La troisième, c’est la bonne. Après deux procès qui n’avaient pas été concluants, un ex-consultant informatique a finalement plaidé coupable lundi matin à une accusation de complot pour frauder la Ville de Montréal en détournant des millions de dollars il y a une quinzaine d’années.

Coupant court à son troisième procès, Benoit Bissonnette a admis avoir conclu une entente avec Gilles Parent, un fonctionnaire de la Ville, et avoir volontairement fermé les yeux sur le fait que celle-ci visait « inexorablement » à frauder la Ville entre décembre 2006 et septembre 2008. M. Parent a d’ailleurs déjà été jugé et condamné à six ans de prison pour fraude dans cette affaire.

Dans un résumé des faits déposé à la cour, l’ancien consultant Bissonnette admet avoir utilisé un prête-nom pour camoufler le fait que lui et le fonctionnaire Gilles Parent détenaient ensemble une entreprise baptisée FORTÉ.

Commissions cachées et détournements vers Hong Kong

FORTÉ a reçu 1 million de dollars en commissions illégales versées par des entreprises privées qui fournissaient des services informatiques à la Ville de Montréal, selon le résumé.

L’entreprise détenue conjointement par les deux hommes a aussi réussi à s’approprier 3,5 millions de dollars de fonds publics, qu’elle faisait transiger par Hong Kong, en bernant la Ville grâce à de la « préfacturation » pour des services inexistants et à la création de faux individus, dont un certain Chung Wok Wei, qui était payé alors qu’il n’existait même pas, toujours selon le document déposé en cour.

FORTÉ a finalement réussi à empocher 750 000 $ grâce à un stratagème qui lui permettait de faire travailler ses employés à la Ville et à facturer des honoraires professionnels, précise le résumé.

Longue saga judiciaire

Les observations sur la peine de Benoit Bissonnette auront lieu le 3 décembre prochain. Il s’agissait du troisième procès tenu pour juger l’ancien consultant depuis son arrestation en 2009 par l’escouade Marteau, intégrée depuis à l’Unité permanente anticorruption (UPAC). L’enquête sur la fraude liée aux services informatiques de la Ville de Montréal avait été baptisée projet Épaulard.

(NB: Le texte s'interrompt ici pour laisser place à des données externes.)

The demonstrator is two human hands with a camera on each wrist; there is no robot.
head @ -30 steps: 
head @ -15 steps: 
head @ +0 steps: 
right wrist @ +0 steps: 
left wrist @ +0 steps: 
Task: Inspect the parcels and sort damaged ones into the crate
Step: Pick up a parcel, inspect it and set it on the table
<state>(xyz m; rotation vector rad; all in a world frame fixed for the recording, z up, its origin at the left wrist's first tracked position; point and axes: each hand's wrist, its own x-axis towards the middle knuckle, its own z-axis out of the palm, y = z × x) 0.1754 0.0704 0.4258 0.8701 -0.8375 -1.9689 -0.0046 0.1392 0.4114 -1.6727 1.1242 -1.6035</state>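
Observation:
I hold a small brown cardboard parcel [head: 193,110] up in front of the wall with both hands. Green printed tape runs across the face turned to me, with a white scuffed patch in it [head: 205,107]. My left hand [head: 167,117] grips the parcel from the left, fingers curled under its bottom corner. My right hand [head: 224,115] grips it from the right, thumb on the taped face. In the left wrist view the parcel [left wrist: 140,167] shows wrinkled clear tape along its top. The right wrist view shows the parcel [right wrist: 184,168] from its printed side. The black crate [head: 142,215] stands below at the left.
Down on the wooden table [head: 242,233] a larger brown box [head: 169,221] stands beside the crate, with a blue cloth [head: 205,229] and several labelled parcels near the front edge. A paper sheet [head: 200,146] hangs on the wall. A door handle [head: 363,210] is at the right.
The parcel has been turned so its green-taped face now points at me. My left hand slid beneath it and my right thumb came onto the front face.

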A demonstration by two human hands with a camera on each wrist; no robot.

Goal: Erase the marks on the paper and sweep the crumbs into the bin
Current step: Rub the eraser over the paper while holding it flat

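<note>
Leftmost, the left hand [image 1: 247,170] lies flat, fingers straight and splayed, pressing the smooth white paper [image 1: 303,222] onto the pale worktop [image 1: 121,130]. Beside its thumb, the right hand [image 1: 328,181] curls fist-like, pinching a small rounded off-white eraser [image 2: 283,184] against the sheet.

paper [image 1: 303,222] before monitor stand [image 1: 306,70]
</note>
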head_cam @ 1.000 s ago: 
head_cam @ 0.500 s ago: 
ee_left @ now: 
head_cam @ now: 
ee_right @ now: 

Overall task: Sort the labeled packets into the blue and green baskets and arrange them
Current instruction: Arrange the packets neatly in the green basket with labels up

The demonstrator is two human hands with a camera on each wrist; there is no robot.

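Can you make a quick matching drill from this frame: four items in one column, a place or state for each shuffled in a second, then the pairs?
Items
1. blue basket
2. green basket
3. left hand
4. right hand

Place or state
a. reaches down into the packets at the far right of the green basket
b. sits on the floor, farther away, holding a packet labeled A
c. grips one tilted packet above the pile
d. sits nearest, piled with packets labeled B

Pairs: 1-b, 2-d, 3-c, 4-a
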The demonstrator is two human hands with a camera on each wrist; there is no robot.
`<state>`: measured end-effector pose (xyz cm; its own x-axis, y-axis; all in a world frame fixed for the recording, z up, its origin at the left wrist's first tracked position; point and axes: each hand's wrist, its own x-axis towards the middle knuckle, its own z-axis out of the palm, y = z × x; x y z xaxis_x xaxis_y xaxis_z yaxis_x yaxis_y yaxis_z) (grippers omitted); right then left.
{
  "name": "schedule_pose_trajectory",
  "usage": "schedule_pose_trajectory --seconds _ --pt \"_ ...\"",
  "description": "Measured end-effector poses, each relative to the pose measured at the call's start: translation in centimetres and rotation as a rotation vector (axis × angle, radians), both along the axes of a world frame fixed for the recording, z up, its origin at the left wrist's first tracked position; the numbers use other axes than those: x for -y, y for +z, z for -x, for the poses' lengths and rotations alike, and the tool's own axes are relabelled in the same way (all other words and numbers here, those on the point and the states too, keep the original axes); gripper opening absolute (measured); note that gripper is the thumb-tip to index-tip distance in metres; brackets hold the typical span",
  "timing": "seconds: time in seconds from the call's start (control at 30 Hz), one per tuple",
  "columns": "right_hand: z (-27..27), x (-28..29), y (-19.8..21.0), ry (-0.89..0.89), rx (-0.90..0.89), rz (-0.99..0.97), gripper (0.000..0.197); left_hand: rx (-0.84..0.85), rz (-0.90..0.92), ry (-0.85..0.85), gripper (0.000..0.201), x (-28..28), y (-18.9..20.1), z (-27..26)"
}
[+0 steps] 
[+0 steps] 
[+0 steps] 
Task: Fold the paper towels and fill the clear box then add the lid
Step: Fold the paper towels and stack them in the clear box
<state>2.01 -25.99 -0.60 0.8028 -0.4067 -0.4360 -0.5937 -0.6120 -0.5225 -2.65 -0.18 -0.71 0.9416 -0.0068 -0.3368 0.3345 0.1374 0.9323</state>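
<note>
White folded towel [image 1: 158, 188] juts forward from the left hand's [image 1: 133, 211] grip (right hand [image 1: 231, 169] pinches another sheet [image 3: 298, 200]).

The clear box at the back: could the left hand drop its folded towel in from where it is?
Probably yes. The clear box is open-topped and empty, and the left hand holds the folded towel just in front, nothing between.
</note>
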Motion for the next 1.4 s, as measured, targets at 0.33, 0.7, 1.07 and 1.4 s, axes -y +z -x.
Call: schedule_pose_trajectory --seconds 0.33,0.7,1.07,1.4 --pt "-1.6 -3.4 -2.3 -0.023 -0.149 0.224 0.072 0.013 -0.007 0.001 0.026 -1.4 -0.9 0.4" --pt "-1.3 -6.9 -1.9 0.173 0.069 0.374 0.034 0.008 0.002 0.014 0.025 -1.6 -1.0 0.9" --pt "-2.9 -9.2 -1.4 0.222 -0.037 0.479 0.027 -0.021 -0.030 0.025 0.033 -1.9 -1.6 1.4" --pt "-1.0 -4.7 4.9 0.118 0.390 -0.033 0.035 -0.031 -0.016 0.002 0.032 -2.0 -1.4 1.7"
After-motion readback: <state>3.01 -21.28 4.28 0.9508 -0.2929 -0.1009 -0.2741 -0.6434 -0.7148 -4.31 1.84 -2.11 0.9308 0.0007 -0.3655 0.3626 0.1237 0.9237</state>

En 2015, Benoit Bissonnette avait été acquitté par un jury au terme d’un premier procès, mais la Cour d’appel avait annulé cet acquittement et ordonné un nouveau procès parce que le jury n’avait pas reçu les directives appropriées avant ses délibérations.

En 2020, un deuxième procès devant jury avait avorté parce qu’un procureur de la Couronne avait fait référence pendant l’interrogatoire d’un témoin à un document d’incorporation d’une entreprise à Hong Kong, alors que celui-ci avait été jugé inadmissible en preuve.

La poursuite était représentée par MMathieu Longpré et MMarie-Ève Lavoie, du Directeur des poursuites criminelles et pénales (DPCP), alors que Benoit Bissonnette était représenté par MMarc Labelle.